The Mekong is one of the world’s great rivers. It is the world’s 10th-longest river and the 7th-longest in Asia. Its estimated length is 4,909 km , and it drains an area of 795,000 km2, discharging 475 km3 of water annually .
From the Tibetan Plateau this river runs through China’s Yunnan province, Burma, Laos, Thailand, Cambodia and Vietnam. Laos, Thailand, Cambodia and Vietnam established the Mekong River Commission in 1995 to assist in the management and coordinated use of the Mekong’s resources. In 1996 China and Burma became “dialogue partners” of the MRC and the six countries now work together within a cooperation framework.
In English the river is called “the Mekong River”, derived from “Mae Nam Khong”, a term of both Thai and Lao origin.

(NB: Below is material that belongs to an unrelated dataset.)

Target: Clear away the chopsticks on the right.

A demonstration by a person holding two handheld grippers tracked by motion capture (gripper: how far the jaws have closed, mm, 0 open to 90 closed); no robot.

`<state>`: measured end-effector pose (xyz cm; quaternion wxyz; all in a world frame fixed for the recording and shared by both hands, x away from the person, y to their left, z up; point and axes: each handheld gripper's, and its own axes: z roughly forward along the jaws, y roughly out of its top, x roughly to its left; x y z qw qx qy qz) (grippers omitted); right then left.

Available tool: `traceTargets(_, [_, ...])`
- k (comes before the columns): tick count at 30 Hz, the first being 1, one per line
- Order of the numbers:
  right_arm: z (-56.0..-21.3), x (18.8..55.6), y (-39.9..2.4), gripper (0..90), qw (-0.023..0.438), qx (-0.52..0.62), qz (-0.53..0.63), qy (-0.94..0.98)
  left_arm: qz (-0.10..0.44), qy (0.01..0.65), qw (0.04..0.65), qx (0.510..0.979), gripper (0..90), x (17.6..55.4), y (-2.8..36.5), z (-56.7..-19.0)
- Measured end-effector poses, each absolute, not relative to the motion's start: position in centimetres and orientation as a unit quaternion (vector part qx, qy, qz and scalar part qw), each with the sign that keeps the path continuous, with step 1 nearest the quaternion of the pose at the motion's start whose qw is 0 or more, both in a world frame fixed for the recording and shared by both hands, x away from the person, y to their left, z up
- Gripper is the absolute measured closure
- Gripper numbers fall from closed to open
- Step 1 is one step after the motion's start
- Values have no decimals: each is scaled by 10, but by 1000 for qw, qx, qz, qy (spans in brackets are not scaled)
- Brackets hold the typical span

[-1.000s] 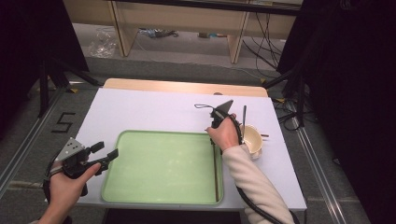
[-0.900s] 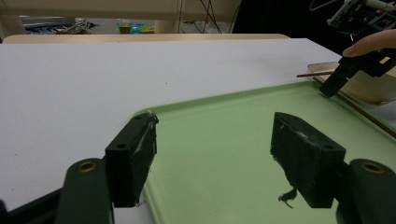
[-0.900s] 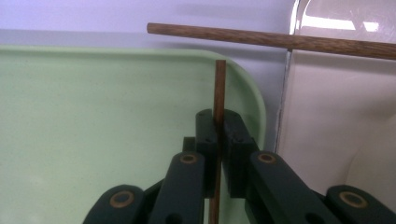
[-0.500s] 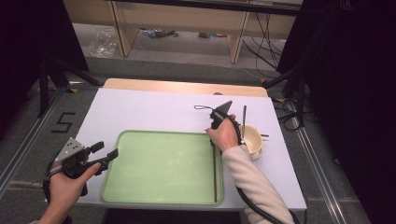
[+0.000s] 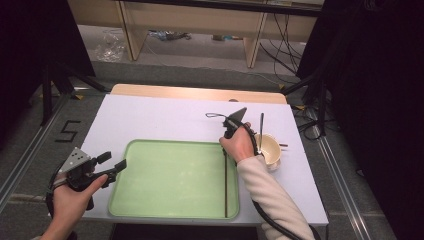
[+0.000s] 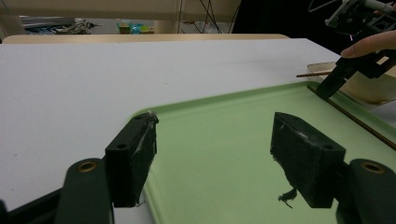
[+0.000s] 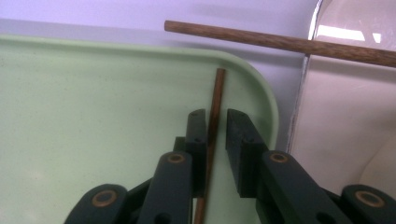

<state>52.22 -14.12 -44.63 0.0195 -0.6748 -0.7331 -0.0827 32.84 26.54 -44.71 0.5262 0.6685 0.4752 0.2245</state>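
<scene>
A light green tray (image 5: pixel 170 180) lies on the white table. A thin brown chopstick (image 5: pixel 226 190) rests in it along its right rim. My right gripper (image 7: pixel 215 119) points down at the tray's far right corner. Its jaws have just been opening, and the chopstick (image 7: pixel 217 88) lies loose between them, next to the left pad. A second chopstick (image 7: pixel 280 41) lies across the cream bowl (image 5: pixel 270 147) just right of the tray. My left gripper (image 6: pixel 215 149) stands open and empty over the tray's (image 6: pixel 224 121) near left edge.
The bowl (image 7: pixel 345 116) sits close against the tray's right rim. A dark thin stick (image 5: pixel 260 127) rises from the bowl behind my right hand. Bare white table stretches beyond the tray. Shelves and cables lie past the table's far edge.
</scene>
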Motion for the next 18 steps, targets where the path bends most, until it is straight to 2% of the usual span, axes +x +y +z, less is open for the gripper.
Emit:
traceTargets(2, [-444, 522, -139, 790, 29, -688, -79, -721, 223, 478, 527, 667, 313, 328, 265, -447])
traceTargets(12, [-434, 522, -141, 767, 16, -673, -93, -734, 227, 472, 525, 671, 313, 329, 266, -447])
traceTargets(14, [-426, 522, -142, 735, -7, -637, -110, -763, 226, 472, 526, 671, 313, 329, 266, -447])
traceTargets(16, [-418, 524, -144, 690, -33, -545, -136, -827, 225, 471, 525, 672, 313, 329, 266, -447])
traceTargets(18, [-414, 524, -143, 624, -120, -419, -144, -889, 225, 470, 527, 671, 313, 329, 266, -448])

In the Lao-Thai toponymy, all great rivers are considered “mother rivers” signaled by the prefix “mae”, meaning “mother”, and “nam” for water. In the Mekong’s case, Mae Nam Khong means Khong, Mother of Water. “Khong” is derived from the Sanskrit “ganga”, meaning the Ganges. Many Northern Thai and Laos locals refer to it as the “River Khong”. Such is the case with the Mae Nam Ping in Chiang Mai which is known as the “Ping River”. The Tonle Sap in Cambodia is a similar example – where Tonle translates as “Great lake or river”, making the Tonle Sap River an unnecessary repetition of what is in fact the “Sap River”.

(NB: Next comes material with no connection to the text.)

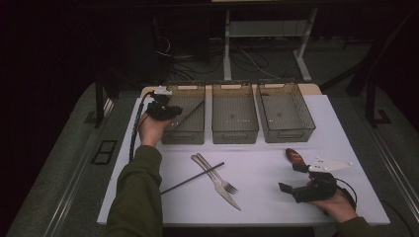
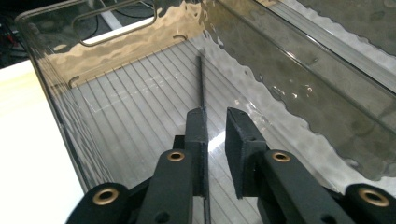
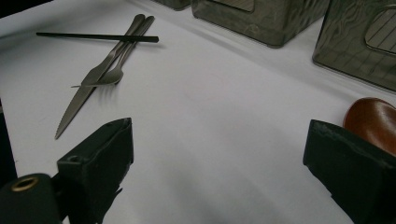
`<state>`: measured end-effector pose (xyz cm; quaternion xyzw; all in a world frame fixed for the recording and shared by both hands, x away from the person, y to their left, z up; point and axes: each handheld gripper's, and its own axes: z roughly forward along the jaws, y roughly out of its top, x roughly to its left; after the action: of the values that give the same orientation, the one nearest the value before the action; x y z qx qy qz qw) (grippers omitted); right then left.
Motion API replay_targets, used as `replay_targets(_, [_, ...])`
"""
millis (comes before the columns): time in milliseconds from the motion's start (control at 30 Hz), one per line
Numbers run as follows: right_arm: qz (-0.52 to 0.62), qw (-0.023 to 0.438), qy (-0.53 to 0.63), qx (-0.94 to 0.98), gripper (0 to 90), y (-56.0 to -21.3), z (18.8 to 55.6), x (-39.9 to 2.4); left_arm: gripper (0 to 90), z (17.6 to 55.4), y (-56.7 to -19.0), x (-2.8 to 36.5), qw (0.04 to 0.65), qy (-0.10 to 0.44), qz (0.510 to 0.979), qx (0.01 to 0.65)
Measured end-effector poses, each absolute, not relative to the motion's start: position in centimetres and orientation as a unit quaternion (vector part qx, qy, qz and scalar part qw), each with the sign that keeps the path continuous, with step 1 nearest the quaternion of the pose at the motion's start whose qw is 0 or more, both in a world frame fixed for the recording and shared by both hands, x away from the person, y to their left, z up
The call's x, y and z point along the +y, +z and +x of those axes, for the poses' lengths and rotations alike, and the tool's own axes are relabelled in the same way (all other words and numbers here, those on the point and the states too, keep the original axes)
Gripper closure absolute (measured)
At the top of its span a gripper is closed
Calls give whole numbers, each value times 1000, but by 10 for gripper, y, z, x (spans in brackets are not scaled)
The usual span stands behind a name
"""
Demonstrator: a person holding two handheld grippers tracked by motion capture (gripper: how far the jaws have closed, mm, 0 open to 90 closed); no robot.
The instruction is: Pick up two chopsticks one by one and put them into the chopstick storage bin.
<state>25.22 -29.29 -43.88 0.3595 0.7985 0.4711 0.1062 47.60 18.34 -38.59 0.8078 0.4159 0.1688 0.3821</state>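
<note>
The left claw (image 1: 170, 112) hangs over the near left corner of the leftmost bin (image 1: 185, 114), and a black chopstick (image 2: 202, 88) lies inside that bin, running from between the pads toward the far wall. In the left gripper view the jaws stand slightly parted: the chopstick lies against the left pad (image 2: 197, 135), with a gap to the right one, so the claw is open rather than gripping. The high view adds the desk (image 1: 262, 192), where a second chopstick (image 1: 192, 178) crosses a knife (image 1: 217, 183) and a fork (image 1: 220, 178). The right claw (image 1: 292, 178) rests wide open on the desk, a brown wooden piece (image 3: 373, 122) just beside one jaw.
</note>
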Motion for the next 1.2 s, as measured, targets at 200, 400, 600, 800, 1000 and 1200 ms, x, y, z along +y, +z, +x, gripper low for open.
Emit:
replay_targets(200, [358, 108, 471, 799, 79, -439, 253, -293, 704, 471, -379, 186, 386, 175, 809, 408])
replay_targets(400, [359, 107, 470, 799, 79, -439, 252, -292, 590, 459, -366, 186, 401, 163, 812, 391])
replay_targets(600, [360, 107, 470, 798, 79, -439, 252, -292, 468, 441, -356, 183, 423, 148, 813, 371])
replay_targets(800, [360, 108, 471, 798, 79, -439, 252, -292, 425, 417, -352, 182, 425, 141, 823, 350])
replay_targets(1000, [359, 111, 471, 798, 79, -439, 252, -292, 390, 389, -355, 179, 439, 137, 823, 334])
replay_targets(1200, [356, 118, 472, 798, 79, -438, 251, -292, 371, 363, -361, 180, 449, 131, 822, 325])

The Mekong rises in the “Three Rivers Area” on the Tibetan Plateau in the Sanjiangyuan National Nature Reserve as the Lancang, together with the Yangtze and Salween Rivers. It flows southwest through Yunnan Province through the Three Parallel Rivers of Yunnan Protected Areas in the Hengduan Mountains. After leaving China, it flows southeast and forms the border of Burma and Laos for about 100 kilometres then turns southwest to form briefly the border of Laos with Thailand. The Mekong then flows east and south into Laos for some 400 kilometres and defines the Laos-Thailand border again for some 850 kilometres as it flows east, turning south through central Southeast Asia, passing through the capital of Laos, Vientiane. The Mun River’s confluence with the Mekong occurs right before it crosses into Cambodia, where it receives the Sap River, flowing by Phnom Penh, the capital of Cambodia. The Mekong slows as it enters Vietnam, where it divides into nine channels of the Mekong Delta, emptying into the South China Sea.